Required action:
Repeat the listing that follows, character for character, minus the pictures.

Source material:
......

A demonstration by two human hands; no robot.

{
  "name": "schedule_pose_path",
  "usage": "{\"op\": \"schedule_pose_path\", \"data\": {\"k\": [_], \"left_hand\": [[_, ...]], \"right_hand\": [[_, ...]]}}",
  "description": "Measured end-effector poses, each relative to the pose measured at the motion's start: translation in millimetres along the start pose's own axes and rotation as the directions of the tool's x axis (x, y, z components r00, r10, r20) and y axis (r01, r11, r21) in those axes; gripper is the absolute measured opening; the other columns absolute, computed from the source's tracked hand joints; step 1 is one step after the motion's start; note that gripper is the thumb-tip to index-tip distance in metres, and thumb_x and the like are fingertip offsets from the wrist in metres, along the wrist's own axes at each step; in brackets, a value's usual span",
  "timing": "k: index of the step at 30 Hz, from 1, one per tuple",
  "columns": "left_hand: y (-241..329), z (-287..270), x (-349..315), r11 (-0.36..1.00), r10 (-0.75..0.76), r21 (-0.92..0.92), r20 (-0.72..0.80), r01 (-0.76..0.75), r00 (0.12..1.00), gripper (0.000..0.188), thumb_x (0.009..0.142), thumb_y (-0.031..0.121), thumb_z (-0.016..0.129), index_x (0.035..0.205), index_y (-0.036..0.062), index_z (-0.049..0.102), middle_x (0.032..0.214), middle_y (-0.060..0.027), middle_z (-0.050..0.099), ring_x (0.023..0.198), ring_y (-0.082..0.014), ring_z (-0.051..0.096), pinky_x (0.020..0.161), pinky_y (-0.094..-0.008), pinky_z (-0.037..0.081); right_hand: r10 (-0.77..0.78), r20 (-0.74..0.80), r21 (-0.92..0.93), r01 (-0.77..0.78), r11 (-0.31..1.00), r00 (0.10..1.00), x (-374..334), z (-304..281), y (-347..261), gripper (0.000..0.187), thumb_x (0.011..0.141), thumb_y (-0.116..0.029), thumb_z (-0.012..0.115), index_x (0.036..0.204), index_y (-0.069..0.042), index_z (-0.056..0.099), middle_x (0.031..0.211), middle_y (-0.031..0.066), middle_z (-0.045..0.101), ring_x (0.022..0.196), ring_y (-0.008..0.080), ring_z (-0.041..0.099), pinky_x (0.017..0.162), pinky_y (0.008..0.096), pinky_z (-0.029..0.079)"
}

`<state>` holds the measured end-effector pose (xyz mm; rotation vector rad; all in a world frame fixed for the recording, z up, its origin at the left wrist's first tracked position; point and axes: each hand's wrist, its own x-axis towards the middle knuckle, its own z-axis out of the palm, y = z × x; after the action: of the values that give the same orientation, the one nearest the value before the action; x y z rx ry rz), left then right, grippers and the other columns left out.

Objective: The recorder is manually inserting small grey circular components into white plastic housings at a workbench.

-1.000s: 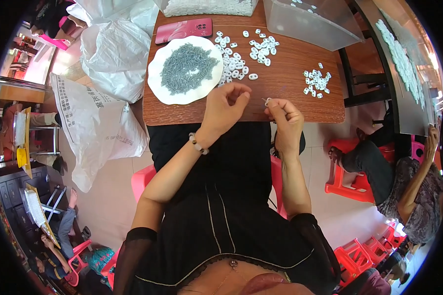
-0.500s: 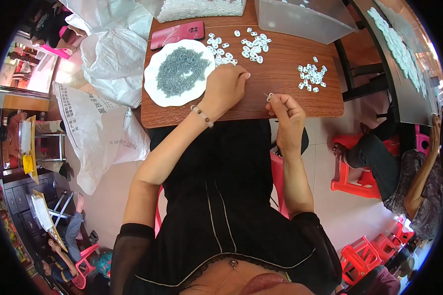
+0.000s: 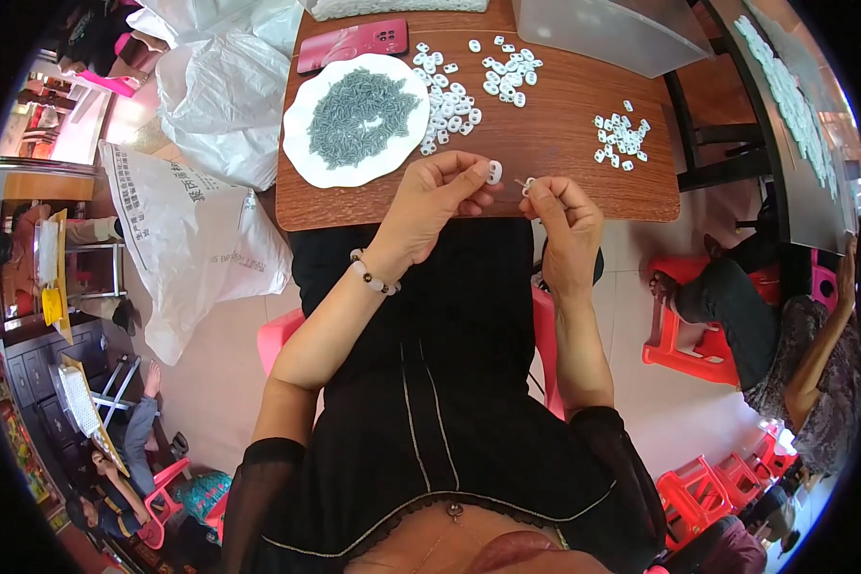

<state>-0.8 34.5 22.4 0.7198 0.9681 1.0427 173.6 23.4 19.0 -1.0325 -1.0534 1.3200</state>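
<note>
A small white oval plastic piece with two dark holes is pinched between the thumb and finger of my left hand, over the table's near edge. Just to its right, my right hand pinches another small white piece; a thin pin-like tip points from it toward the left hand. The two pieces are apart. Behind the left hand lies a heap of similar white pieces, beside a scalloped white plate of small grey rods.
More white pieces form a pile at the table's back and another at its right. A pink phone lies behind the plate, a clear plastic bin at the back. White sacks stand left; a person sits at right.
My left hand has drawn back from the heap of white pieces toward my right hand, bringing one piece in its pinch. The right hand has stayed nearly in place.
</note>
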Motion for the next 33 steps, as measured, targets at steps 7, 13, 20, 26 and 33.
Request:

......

Response to this task:
A demonstration by two human hands; no robot.

{
  "name": "schedule_pose_path",
  "usage": "{\"op\": \"schedule_pose_path\", \"data\": {\"k\": [_], \"left_hand\": [[_, ...]], \"right_hand\": [[_, ...]]}}",
  "description": "Measured end-effector poses, each relative to the pose measured at the motion's start: translation in millimetres along the start pose's own axes and rotation as the directions of the tool's x axis (x, y, z components r00, r10, r20) and y axis (r01, r11, r21) in those axes; gripper is the absolute measured opening; the other columns absolute, computed from the source's tracked hand joints; step 1 is one step after the motion's start; note that gripper is the thumb-tip to index-tip distance in metres, and thumb_x and the like are fingertip offsets from the wrist in metres, along the wrist's own axes at each step; in brackets, a value's usual span",
  "timing": "k: index of the step at 30 Hz, from 1, one per tuple",
  "columns": "left_hand: y (-241..329), z (-287..270), x (-349..315), r11 (-0.36..1.00), r10 (-0.75..0.76), r21 (-0.92..0.92), r20 (-0.72..0.80), r01 (-0.76..0.75), r00 (0.12..1.00), gripper (0.000..0.188), thumb_x (0.009..0.142), thumb_y (-0.031..0.121), thumb_z (-0.016..0.129), index_x (0.035..0.205), index_y (-0.036..0.062), index_z (-0.049..0.102), middle_x (0.032..0.214), middle_y (-0.060..0.027), middle_z (-0.050..0.099), ring_x (0.023..0.198), ring_y (-0.082..0.014), ring_z (-0.051..0.096), pinky_x (0.020..0.161), pinky_y (-0.094..-0.008), pinky_z (-0.037..0.081); right_hand: r10 (-0.77..0.78), r20 (-0.74..0.80), r21 (-0.92..0.93), r01 (-0.77..0.78), r11 (-0.31..1.00), r00 (0.10..1.00), x (-374..334), z (-304..281), y (-347..261), gripper (0.000..0.187), thumb_x (0.011..0.141), thumb_y (-0.116..0.029), thumb_z (-0.012..0.115), index_x (0.036..0.204), index_y (-0.069..0.042), index_z (-0.056..0.099), middle_x (0.031..0.211), middle_y (-0.031..0.066), middle_z (-0.045..0.101), ring_x (0.022..0.196), ring_y (-0.008..0.080), ring_z (-0.041..0.099), pinky_x (0.017..0.162), pinky_y (0.008..0.096), pinky_z (-0.029..0.079)"
}

`<state>` holds the measured end-effector pose (xyz mm; rotation vector rad; all in a world frame fixed for the recording, z up, its origin at the left wrist's first tracked position; point and axes: each hand's wrist, its own x-axis towards the middle knuckle, its own z-axis out of the palm, y = z × x; after the action: of the values that give the same orientation, the one nearest the value before the action; x y z rx ry rz), left then right, grippers and the other columns left out.

Objective: The recorder is manually inserting small grey circular components into white plastic housings at a workbench.

-1.000s: 
-0.500s: 
+0.000s: 

<state>-0.8 34.5 22.4 0.7198 0.9681 1.0427 173.6 23.4 19.0 -1.0325 -1.0534 1.3200</state>
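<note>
A small white oval plastic piece with two dark holes is pinched between the thumb and finger of my left hand, over the table's near edge. Just to its right, my right hand pinches another small white piece; a thin pin-like tip points from it toward the left hand. The two pieces are apart. Behind the left hand lies a heap of similar white pieces, beside a scalloped white plate of small grey rods.
More white pieces form a pile at the table's back and another at its right. A pink phone lies behind the plate, a clear plastic bin at the back. White sacks stand left; a person sits at right.
My left hand has drawn back from the heap of white pieces toward my right hand, bringing one piece in its pinch. The right hand has stayed nearly in place.
</note>
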Motion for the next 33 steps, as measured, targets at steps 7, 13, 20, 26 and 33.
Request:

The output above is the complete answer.